Meningococcal disease is a serious and potentially life-threatening infection that is caused by the bacterium
Neisseria meningitidis
(
N. meningitidis), and it can cause meningitis, meningococcaemia outbreaks and
epidemics. The disease is fatal in 9-12% of cases and with a death rate of up to 40% among patients with
meningococcaemia. The objective of this study was to estimate the costs of a meningococcal outbreak that
occurred in a Caribbean city of Colombia. We contacted experts involved in the outbreak and asked them
specific questions about the diagnosis and treatment for meningococcal cases during the outbreak. Estimates
of costs of the outbreak were also based on extensive review of medical records available during the
outbreak. The costs associated with the outbreak were divided into the cost of the disease response phase
and the cost of the disease surveillance phase. The costs associated with the outbreak control and surveillance
were expressed in US$ (2011) as cost per 1,000 inhabitants. The average age of patients was 4.6 years
(SD 3.5); 50% of the cases died; 50% of the cases were reported to have meningitis (3/6); 33% were diagnosed
with meningococcaemia and myocarditis (2/6); 50% of the cases had bacteraemia (3/6); 66% of the
cases had a culture specimen positive for
Neisseria meningitidis; 5 of the 6 cases had RT-PCR positive for N.
meningitidis. All
N. meningitidis were serogroup B; 50 doses of ceftriaxone were administered as prophylaxis.

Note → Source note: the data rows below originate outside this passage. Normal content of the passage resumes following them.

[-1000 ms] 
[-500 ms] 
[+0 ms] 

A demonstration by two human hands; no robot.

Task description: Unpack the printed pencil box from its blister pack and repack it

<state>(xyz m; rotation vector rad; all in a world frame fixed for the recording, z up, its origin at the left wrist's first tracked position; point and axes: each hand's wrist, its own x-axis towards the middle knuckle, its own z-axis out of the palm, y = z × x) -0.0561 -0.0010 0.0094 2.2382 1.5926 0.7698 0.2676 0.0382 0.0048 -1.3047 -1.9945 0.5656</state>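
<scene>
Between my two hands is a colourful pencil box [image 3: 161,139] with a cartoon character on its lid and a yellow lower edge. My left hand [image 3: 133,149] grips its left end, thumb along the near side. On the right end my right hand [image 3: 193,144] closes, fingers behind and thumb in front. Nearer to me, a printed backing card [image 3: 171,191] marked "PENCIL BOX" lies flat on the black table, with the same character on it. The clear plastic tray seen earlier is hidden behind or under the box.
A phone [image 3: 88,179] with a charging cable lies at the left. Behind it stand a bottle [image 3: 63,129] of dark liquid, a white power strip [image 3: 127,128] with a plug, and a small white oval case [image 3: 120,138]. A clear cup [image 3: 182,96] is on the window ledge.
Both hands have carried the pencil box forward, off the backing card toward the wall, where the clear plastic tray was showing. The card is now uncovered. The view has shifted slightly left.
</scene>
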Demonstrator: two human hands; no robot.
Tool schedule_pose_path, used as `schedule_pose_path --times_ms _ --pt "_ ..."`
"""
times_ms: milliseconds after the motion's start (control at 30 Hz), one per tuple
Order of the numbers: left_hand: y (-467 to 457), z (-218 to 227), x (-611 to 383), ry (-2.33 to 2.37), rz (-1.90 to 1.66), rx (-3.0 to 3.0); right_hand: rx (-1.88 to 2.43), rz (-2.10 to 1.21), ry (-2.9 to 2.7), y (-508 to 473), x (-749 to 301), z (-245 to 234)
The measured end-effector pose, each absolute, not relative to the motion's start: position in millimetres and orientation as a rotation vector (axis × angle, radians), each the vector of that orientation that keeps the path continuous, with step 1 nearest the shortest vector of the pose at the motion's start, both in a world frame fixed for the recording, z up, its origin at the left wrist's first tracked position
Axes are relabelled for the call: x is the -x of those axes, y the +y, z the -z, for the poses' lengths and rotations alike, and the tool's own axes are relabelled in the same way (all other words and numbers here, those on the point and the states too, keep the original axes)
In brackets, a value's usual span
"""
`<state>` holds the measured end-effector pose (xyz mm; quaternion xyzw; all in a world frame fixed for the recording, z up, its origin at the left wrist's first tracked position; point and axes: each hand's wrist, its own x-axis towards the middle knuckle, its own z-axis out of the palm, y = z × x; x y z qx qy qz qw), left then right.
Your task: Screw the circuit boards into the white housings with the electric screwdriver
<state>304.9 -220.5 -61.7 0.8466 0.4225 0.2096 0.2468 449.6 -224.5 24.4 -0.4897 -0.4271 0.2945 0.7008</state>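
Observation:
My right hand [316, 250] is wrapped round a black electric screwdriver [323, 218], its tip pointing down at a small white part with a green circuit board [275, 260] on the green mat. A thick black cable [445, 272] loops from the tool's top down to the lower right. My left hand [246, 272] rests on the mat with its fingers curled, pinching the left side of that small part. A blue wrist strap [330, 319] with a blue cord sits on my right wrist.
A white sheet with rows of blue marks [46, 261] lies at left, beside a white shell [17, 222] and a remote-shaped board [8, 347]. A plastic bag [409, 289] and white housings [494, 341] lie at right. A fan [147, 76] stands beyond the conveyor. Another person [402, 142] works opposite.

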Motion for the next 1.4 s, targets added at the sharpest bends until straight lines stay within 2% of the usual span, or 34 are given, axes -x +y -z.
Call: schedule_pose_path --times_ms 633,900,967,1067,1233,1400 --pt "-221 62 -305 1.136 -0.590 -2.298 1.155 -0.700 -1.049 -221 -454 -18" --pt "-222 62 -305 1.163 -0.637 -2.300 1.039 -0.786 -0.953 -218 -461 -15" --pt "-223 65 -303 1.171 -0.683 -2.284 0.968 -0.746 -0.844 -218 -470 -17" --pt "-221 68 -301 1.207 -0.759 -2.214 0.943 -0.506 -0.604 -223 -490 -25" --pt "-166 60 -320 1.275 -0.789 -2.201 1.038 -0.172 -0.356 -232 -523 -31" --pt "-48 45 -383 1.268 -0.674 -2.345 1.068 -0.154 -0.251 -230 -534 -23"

Vaccine was not available at the time. The costs associated with control of the outbreak were estimated at
US$ 0.8 per 1,000 inhabitants, disease surveillance at US$ 4.1 per 1,000 inhabitants, and healthcare costs at
US$ 5.1 per 1,000 inhabitants. The costs associated with meningococcal outbreaks are substantial, and the
outbreaks should be prevented. The mass chemoprophylaxis implemented helped control the outbreak.